Task details: Each line below should be repeated exactly as it stands.

Extracted records:
* * * * * * * * *

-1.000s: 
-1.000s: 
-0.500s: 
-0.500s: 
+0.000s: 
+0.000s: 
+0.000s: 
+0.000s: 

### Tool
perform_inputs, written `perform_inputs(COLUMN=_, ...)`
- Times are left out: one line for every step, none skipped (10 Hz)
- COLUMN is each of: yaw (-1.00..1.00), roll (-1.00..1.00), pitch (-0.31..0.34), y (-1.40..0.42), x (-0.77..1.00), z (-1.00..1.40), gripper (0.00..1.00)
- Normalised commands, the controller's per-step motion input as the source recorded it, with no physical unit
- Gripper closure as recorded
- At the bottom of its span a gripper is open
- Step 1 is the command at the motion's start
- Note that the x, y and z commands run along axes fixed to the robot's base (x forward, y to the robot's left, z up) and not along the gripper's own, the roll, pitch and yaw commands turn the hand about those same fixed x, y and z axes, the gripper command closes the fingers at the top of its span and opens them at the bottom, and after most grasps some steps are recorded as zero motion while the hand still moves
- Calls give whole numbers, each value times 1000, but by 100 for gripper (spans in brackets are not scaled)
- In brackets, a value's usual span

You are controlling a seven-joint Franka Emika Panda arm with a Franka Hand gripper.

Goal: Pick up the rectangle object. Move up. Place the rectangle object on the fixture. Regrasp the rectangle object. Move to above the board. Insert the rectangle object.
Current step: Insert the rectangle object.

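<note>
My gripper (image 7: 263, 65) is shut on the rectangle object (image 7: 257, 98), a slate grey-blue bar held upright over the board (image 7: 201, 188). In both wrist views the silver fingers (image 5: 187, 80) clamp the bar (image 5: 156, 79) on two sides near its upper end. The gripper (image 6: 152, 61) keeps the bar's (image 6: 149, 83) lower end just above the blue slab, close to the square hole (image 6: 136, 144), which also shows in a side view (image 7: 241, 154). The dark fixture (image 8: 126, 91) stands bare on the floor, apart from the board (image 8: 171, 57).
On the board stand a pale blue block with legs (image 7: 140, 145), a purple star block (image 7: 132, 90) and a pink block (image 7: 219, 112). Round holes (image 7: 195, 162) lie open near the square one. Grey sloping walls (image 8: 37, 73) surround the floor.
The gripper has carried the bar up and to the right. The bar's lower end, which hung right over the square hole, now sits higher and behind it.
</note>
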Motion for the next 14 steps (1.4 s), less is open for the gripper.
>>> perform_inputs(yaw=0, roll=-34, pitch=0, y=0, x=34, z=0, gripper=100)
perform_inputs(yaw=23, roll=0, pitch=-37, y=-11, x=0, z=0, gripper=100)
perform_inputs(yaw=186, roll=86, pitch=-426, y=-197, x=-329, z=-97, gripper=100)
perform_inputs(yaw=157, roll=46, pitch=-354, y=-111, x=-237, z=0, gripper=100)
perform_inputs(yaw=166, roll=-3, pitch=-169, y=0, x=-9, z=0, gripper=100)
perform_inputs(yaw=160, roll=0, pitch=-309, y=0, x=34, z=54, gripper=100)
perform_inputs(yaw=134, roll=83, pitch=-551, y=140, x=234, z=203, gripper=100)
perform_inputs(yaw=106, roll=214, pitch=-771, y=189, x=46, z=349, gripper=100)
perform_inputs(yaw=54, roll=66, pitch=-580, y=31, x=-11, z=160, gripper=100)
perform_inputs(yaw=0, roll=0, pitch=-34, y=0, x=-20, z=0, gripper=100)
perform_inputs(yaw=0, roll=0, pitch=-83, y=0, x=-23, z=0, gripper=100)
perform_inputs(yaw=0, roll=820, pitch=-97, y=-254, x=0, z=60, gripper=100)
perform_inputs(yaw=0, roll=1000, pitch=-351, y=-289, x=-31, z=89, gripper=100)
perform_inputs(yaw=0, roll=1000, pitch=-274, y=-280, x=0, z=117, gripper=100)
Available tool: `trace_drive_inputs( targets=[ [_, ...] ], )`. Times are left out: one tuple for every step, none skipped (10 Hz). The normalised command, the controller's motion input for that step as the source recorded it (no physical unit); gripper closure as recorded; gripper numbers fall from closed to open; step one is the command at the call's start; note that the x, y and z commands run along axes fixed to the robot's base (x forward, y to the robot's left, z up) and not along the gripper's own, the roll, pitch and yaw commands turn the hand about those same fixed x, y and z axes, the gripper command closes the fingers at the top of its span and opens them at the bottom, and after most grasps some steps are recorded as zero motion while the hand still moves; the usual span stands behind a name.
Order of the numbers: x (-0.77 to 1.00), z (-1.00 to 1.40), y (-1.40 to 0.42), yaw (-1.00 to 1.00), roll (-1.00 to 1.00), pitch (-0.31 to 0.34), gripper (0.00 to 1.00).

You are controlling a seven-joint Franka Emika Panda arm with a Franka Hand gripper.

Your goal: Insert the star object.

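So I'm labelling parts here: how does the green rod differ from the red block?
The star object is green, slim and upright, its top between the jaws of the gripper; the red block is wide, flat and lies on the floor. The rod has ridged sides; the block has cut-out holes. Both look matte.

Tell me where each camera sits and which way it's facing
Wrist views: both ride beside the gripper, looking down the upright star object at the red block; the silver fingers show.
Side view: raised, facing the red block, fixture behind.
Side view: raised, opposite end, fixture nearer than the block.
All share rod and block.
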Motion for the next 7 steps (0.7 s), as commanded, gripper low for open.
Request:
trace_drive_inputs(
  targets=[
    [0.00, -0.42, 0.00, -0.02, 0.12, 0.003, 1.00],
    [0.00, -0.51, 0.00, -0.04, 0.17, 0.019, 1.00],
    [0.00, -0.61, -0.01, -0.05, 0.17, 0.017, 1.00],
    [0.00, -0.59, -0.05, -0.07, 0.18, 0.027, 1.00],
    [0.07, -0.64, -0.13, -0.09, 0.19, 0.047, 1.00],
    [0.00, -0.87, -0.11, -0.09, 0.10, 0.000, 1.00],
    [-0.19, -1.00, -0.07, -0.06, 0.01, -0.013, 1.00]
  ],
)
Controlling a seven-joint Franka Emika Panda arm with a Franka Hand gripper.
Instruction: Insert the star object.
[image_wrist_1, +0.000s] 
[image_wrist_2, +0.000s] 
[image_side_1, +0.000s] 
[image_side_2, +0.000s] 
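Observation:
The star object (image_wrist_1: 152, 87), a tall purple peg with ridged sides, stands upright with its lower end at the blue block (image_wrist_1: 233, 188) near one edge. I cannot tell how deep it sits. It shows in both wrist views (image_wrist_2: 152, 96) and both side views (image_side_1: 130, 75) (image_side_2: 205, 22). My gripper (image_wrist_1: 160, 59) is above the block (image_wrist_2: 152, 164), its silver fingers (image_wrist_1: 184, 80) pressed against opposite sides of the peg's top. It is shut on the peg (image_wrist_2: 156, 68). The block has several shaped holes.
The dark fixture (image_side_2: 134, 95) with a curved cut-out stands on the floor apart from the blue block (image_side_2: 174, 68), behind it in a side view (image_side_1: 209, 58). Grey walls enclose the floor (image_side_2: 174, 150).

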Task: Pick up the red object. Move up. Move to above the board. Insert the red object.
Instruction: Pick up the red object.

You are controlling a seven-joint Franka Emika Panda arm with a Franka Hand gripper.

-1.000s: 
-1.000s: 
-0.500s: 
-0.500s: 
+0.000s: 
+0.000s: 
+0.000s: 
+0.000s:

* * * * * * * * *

Response below:
-1.000s: 
-1.000s: 
-0.500s: 
-0.500s: 
+0.000s: 
+0.000s: 
+0.000s: 
+0.000s: 

### Tool
perform_inputs, written `perform_inputs(COLUMN=_, ...)`
- Times are left out: one line for every step, none skipped (10 Hz)
- COLUMN is each of: yaw (-1.00..1.00), roll (-1.00..1.00), pitch (-0.31..0.34), y (-1.40..0.42), x (-0.77..1.00), z (-1.00..1.40), gripper (0.00..1.00)
- Normalised commands, the controller's per-step motion input as the source recorded it, with no physical unit
- Gripper closure as recorded
- At the bottom of its span a gripper is open
- Step 1 is the command at the motion's start
- Note that the x, y and z commands run along axes fixed to the robot's base (x forward, y to the robot's left, z up) and not along the gripper's own, the roll, pitch and yaw commands turn the hand about those same fixed x, y and z axes, the gripper command closes the fingers at the top of its span and opens them at the bottom, and after most grasps some steps are recorded as zero motion while the hand still moves
- Calls give whole numbers, each value times 1000, but by 100 for gripper (spans in brackets are not scaled)
- In brackets, a value's usual span

You are controlling a seven-joint Franka Emika Panda arm with a Franka Hand gripper.

Goal: Pick up the rectangle object. Move up. Place the rectangle object on the fixture. Regrasp the rectangle object. Move to above the board. Insert the rectangle object.
Current step: Insert the rectangle object.

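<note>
My gripper (image 7: 263, 65) is shut on the rectangle object (image 7: 257, 98), a slate grey-blue bar held upright over the board (image 7: 201, 188). In both wrist views the silver fingers (image 5: 187, 80) clamp the bar (image 5: 156, 79) on two sides near its upper end. The gripper (image 6: 152, 61) keeps the bar's (image 6: 149, 83) lower end just above the blue slab, close to the square hole (image 6: 136, 144), which also shows in a side view (image 7: 241, 154). The dark fixture (image 8: 126, 91) stands bare on the floor, apart from the board (image 8: 171, 57).
On the board stand a pale blue block with legs (image 7: 140, 145), a purple star block (image 7: 132, 90) and a pink block (image 7: 219, 112). Round holes (image 7: 195, 162) lie open near the square one. Grey sloping walls (image 8: 37, 73) surround the floor.
The gripper has carried the bar up and to the right. The bar's lower end, which hung right over the square hole, now sits higher and behind it.
</note>
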Motion for the next 14 steps (1.4 s), less is open for the gripper.
>>> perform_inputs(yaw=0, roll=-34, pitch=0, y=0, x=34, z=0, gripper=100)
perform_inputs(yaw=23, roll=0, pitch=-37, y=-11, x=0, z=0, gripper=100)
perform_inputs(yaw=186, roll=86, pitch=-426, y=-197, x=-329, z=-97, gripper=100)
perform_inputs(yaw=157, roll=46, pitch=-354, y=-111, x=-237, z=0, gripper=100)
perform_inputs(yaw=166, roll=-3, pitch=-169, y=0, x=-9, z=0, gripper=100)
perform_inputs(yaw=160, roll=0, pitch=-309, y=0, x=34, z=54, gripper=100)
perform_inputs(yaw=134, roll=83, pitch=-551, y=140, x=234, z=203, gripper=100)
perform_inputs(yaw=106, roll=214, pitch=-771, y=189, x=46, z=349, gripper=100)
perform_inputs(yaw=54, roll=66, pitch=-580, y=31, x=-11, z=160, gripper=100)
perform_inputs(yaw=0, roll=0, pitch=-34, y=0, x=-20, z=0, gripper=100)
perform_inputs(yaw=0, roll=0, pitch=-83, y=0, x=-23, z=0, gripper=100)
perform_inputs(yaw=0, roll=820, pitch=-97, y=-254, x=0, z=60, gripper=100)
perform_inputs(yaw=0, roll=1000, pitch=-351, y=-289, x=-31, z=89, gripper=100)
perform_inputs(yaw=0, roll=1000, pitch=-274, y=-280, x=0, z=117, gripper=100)
Available tool: `trace_drive_inputs( targets=[ [_, ...] ], )`. Times are left out: one tuple for every step, none skipped (10 Hz). The normalised command, the controller's motion input for that step as the source recorded it (no physical unit); gripper closure as recorded; gripper numbers fall from closed to open; step one is the command at the call's start; note that the x, y and z commands run along axes fixed to the robot's base (x forward, y to the robot's left, z up) and not along the gripper's own, the roll, pitch and yaw commands turn the hand about those same fixed x, y and z axes, the gripper command closes the fingers at the top of its span and opens them at the bottom, and after most grasps some steps are recorded as zero motion while the hand still moves; the usual span stands behind a name.
Order of the numbers: x (-0.77 to 1.00), z (-1.00 to 1.40), y (-1.40 to 0.42), yaw (-1.00 to 1.00), roll (-1.00 to 1.00), pitch (-0.31 to 0.34), gripper (0.00 to 1.00).

You are controlling a seven-joint Franka Emika Panda arm with a Franka Hand gripper.

Your goal: Insert the star object.

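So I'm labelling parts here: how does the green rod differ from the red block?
The star object is green, slim and upright, its top between the jaws of the gripper; the red block is wide, flat and lies on the floor. The rod has ridged sides; the block has cut-out holes. Both look matte.

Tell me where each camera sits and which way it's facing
Wrist views: both ride beside the gripper, looking down the upright star object at the red block; the silver fingers show.
Side view: raised, facing the red block, fixture behind.
Side view: raised, opposite end, fixture nearer than the block.
All share rod and block.
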Motion for the next 7 steps (0.7 s), as commanded, gripper low for open.
Request:
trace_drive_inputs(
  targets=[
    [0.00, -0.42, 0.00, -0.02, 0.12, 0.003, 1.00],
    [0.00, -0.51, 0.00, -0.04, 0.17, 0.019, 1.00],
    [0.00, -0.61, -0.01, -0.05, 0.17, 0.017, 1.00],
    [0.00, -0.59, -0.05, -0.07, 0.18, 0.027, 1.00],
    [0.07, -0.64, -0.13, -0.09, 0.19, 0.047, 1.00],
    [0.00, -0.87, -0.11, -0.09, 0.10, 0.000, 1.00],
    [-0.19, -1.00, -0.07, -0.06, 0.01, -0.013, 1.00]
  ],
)
Controlling a seven-joint Franka Emika Panda arm with a Franka Hand gripper.
Instruction: Insert the star object.
[image_wrist_1, +0.000s] 
[image_wrist_2, +0.000s] 
[image_side_1, +0.000s] 
[image_side_2, +0.000s] 
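Observation:
The star object (image_wrist_1: 152, 87), a tall purple peg with ridged sides, stands upright with its lower end at the blue block (image_wrist_1: 233, 188) near one edge. I cannot tell how deep it sits. It shows in both wrist views (image_wrist_2: 152, 96) and both side views (image_side_1: 130, 75) (image_side_2: 205, 22). My gripper (image_wrist_1: 160, 59) is above the block (image_wrist_2: 152, 164), its silver fingers (image_wrist_1: 184, 80) pressed against opposite sides of the peg's top. It is shut on the peg (image_wrist_2: 156, 68). The block has several shaped holes.
The dark fixture (image_side_2: 134, 95) with a curved cut-out stands on the floor apart from the blue block (image_side_2: 174, 68), behind it in a side view (image_side_1: 209, 58). Grey walls enclose the floor (image_side_2: 174, 150).
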
Task: Pick up the red object. Move up. Move to above the board. Insert the red object.
Instruction: Pick up the red object.

You are controlling a seven-joint Franka Emika Panda arm with a Franka Hand gripper.

-1.000s: 
-1.000s: 
-0.500s: 
-0.500s: 
+0.000s: 
+0.000s: 
+0.000s: 
+0.000s:

For this exercise, the answer is now complete.